Happy holidays (3): Chinese Lantern Festival
Every country has its own celebrations. But what is it like to celebrate a traditional holiday far away from home? International students and staff members often find the answer to this question during their time in Nijmegen. This time: the Chinese Lantern Festival.
’I did some research’, says Alicia Zhou, leaning on the kitchen counter in her student house. ‘The festival is more than 2,000 years old. It started because Buddhist monks during the Han-dynasty hung lanterns outside on the fifteenth day of the first lunar month. The emperor saw that and decided to spread this tradition across China.’ Zhou’s friend, also crammed in the tiny kitchen, chuckles: ‘Such historical knowledge.’ He is Japanese and this is his first celebration of the traditional Chinese Lantern Festival.
‘Friends help coping with homesickness, but they can’t replace a family’
If Zhou were in her home town of Dalian, a metropolis with six million inhabitants in the North of China, she would spend the holiday with her family. Playing cards and mah-jongg, watching the gala in honour of the festival on TV, eating and catching up with everyone after a busy day. She is, however, not at home. This year she celebrates it more than 8,000 kilometers away from her family in the company of her friends. ‘Friends help coping with homesickness, but they can’t replace a family’, she says. Especially on a day like this.

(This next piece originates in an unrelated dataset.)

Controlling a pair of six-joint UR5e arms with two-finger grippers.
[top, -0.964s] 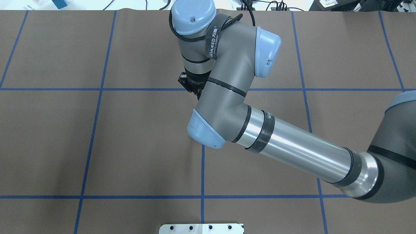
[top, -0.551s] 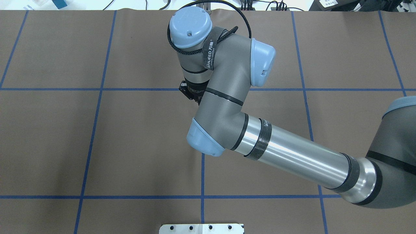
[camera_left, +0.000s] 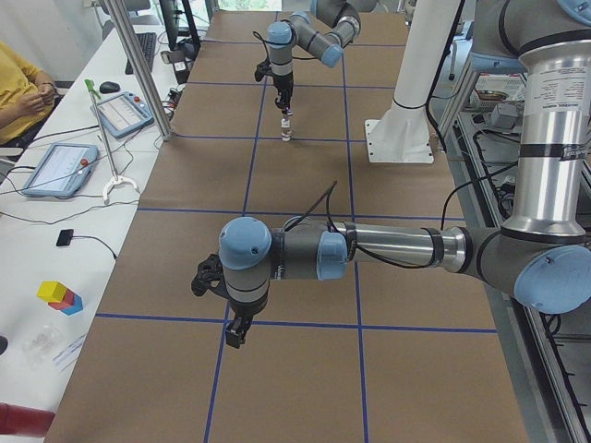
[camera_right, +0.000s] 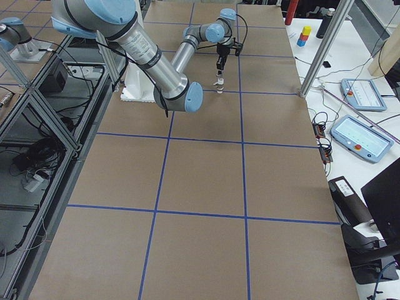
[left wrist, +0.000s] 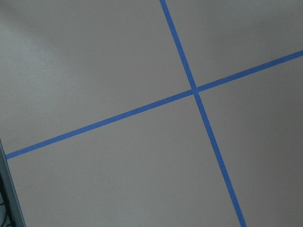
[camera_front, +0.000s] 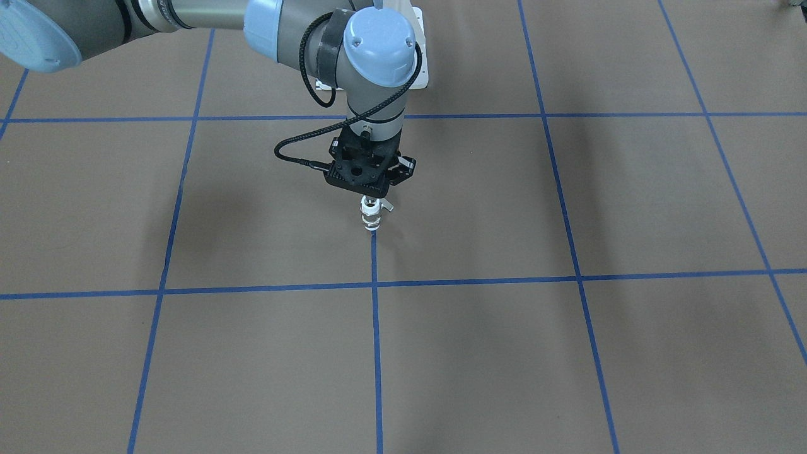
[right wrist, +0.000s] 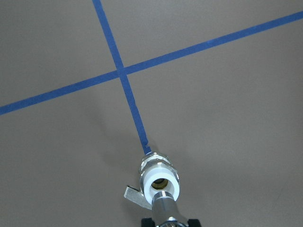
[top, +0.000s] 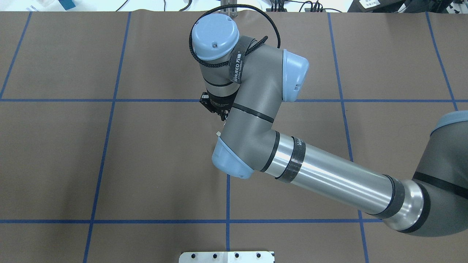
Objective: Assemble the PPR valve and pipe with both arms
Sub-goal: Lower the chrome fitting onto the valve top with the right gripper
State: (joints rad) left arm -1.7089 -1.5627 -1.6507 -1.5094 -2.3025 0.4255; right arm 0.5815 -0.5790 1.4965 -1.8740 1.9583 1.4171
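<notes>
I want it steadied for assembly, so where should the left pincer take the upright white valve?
Probably round the banded middle of the PPR valve, from the side opposite its lever: it stands upright, and its open top must stay free.

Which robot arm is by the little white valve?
The right arm: its pincer, holding the pipe, hangs just above the upright valve. The left pincer is far off.

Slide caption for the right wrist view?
Right gripper holds short silver metal pipe stub over upright white silver-banded PPR valve at blue tape line's end.
</notes>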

As the evening progresses, Zhou’s friends — all of them exchange students like her, non of them Chinese — are arriving in the kitchen to help with the final preparations. Celebrating the lantern festival with a dinner has been a spontaneous idea by its hostess. According to Zhou, ‘the feeling of the festival is in the food’ — and it’s the best way to introduce her international friends to the traditional holiday. There is plenty of food available, ranging from Chinese hot pot, fried Chinese cabbage, and the traditional sweet desert of the holiday: Tangyuan. At the end of the dinner, everyone is full.
Besides the dinner, the festival also traditionally includes a fair. There, differently shaped and painted lanterns with riddles attached to them are presented. Everyone who solves a riddle receives a small present by the owner of the lantern, explains Zhou, while adding with a smile: ‘We used to go to the fair when I was a child.’
There are no lanterns to be seen today, but according to Zhou, this tradition is also disappearing in China. ‘People prefer to stay at home and watch the gala on TV’, she says. The lanterns are not the only tradition disappearing around the festival. Fireworks, also a traditional element during the celebration, have been banned — for ecological reasons. ‘For me, quite some of the holiday’s atmosphere is lost without the fireworks.’
The evening, without lanterns and without fireworks, has a cheerful atmosphere nevertheless. Five friends sitting around a small table, eating the Chinese dishes they helped preparing under Zhou’s instructions, talking about everything and anything. Traditional festivals of their respective home countries, the homesickness that comes with studying abroad and ways of coping with the culture shock. All of them are living in the same student house and are regularly meeting to cook together. Country-typical dishes are a good cure for missing home.
It’s not that easy, however, having half the globe between ones family and the own dinner table. ‘My parents have sent me pictures of their dinner today’, Zhou says. ‘It’s hard, because I miss them so much.’ Even with traditional dishes and in good company. During a calm moment of the evening, next to a Dutch student kitchen filled with smells of Chinese food, she says: ‘When I sleep, I dream of them.’